__Exercise__
The copy must match the data below line for line and contain no images.

__Information supplied__
--- --- ---

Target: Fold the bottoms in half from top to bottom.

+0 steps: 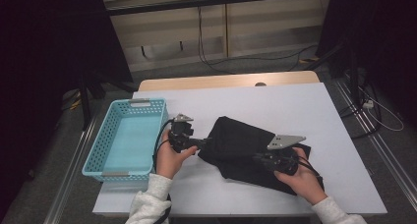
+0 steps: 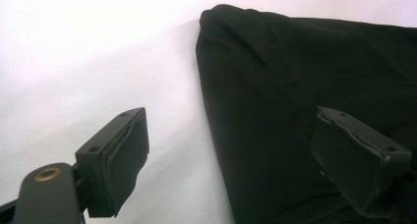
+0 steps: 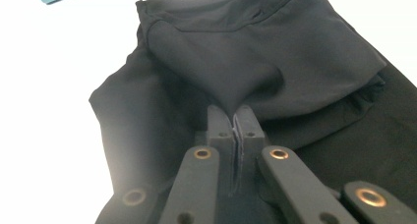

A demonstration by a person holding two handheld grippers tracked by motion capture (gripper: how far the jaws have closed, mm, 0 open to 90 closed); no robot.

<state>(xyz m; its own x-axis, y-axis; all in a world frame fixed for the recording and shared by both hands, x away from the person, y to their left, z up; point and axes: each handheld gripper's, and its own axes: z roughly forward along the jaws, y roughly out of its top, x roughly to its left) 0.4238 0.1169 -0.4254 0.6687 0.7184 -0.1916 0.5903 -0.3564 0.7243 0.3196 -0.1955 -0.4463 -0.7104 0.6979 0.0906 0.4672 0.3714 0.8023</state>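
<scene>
Jaws first: on your right gripper [image 3: 235, 117] they were pinched shut on a fold of the black garment [image 3: 255, 71], lifting the cloth into a small peak. On your left gripper [image 2: 231, 155] they stood wide apart, one over bare bench [image 2: 88, 62] and one over the garment's edge, gripping nothing. The garment lay crumpled on the white bench just beside the blue basket [image 1: 101, 157], and your left hand [image 1: 169, 157] sat between basket and garment. You seemed partway through folding or gathering it. Next, I judge, your left jaws needed to close on the near edge before any lift toward the basket.
</scene>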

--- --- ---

__Solved exercise__
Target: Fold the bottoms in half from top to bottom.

+0 steps: 
+0 steps: 
+0 steps: 

A demonstration by a person holding two handheld grippers tracked by motion capture (gripper: how far the jaws have closed, mm, 0 open to 90 closed); no robot.

<state>(xyz m; its own x-axis, y-axis; all in a world frame fixed for the recording and shared by both hands, x away from the person, y to their left, z up; point and axes: each handheld gripper's, and its own axes: z roughly forward along the jaws, y roughly out of its top, x roughly to its left) 0.4238 0.1169 -0.4254 0.6687 0.7184 -0.1916 0.5903 -0.3564 0.7243 0.3196 -0.1955 -0.4463 -0.7104 0.6979 0.0906 0.4672 0.3714 0.8023</state>
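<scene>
Jaws first: on your right gripper [image 3: 235, 117] they were pinched shut on a fold of the black garment [image 3: 255, 71], lifting the cloth into a small peak. On your left gripper [image 2: 231, 155] they stood wide apart, one over bare bench [image 2: 88, 62] and one over the garment's edge, gripping nothing. The garment lay crumpled on the white bench just beside the blue basket [image 1: 101, 157], and your left hand [image 1: 169, 157] sat between basket and garment. You seemed partway through folding or gathering it. Next, I judge, your left jaws needed to close on the near edge before any lift toward the basket.
</scene>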

The exercise calls for nothing more.